For the calculation of the number of network parameters I used the implementation of PyTorch Forecasting and verified it with the standard pytorch implementation to calculate the number of network parameters.

For TFT (min_encoder_length = max_encoder_length; min_prediction_length = max_prediction_length):

To my understanding the architecture und number of blocks (Variable Selection, LSTM encoder, Gates) in the encoder is changing linearly with the number of time steps used as past input. Since this is per default (TFT.max_encoder_length = TimeSeriesDataSet.max_encoder_length) set with TimeSeriesDataSet.max_encoder_length, an increase/decrease of TimeSeriesDataSet.max_encoder_length (max_prediction_length) should result in a change of the number of network parameters.

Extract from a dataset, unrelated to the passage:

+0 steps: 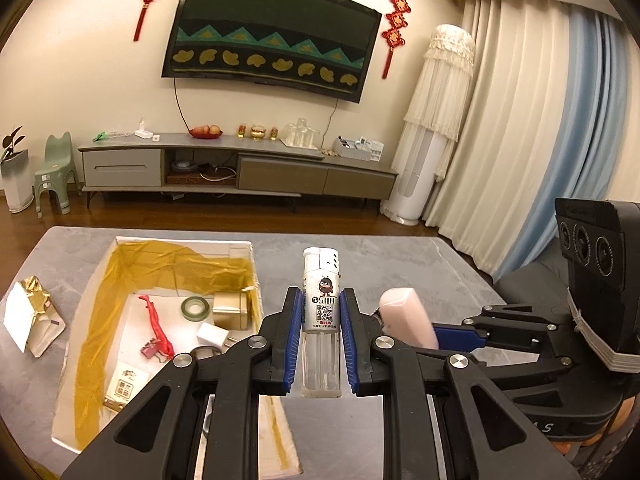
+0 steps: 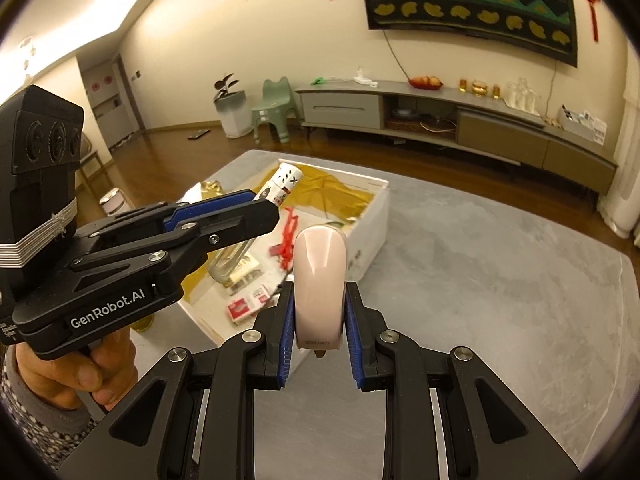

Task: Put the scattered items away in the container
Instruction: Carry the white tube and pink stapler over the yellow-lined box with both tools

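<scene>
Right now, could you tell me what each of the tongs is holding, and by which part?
The left tongs grip a lighter around its middle. The right tongs clamp a pink device near its lower end.

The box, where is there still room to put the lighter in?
The box is crowded in its middle: tape roll, gold tin, white plug, red clip. Bare gold lining lies along the far wall. The lighter could go there.

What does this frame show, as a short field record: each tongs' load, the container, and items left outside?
left tongs: shut on lighter, upright
right tongs: shut on pink device
container: white box, gold-lined, on grey table
box contents: tape roll, white charger, red item
outside box: gold packet, on the table beside it
</scene>
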Demonstrator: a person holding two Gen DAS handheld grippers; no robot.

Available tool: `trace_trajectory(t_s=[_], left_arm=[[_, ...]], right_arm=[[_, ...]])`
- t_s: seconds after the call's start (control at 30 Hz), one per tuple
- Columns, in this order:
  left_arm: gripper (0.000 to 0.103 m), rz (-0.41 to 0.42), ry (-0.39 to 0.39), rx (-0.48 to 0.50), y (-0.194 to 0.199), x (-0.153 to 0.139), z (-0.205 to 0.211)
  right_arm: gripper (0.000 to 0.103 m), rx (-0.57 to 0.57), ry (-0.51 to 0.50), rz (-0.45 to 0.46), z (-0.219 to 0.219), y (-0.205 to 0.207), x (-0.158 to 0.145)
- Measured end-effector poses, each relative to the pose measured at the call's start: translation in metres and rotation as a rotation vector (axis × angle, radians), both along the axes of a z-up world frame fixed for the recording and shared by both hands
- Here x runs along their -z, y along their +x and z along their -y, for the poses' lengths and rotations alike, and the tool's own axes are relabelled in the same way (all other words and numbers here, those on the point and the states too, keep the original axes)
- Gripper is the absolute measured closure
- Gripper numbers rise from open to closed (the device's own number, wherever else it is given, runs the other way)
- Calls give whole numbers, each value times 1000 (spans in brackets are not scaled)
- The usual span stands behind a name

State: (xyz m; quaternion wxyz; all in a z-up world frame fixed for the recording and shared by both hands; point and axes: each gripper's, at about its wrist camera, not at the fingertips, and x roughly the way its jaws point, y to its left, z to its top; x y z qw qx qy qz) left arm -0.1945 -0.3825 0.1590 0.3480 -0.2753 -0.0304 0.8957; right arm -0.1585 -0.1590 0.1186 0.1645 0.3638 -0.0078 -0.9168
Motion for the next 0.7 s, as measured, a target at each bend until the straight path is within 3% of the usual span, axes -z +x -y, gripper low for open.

Since this is not the case for TFT and LSTM, I wonder if there is a bug in the implementation.

Is there a reason when setting TFT.max_encoder_length > TimeSeriesDataSet.max_encoder_length? Since something like context_length in NBeats or GluonTS DeepAR does not exist for TFT and is not meant to be, is it?

@jdb78 Can you please comment on this issue?

Thanks a lot! David

jdb78 commented 3 years ago

The TFT is a recurrent network, i.e. the number of parameters does not change with an increasing number of time steps. The parameter max_encoder_length is only used for interpretation purposes.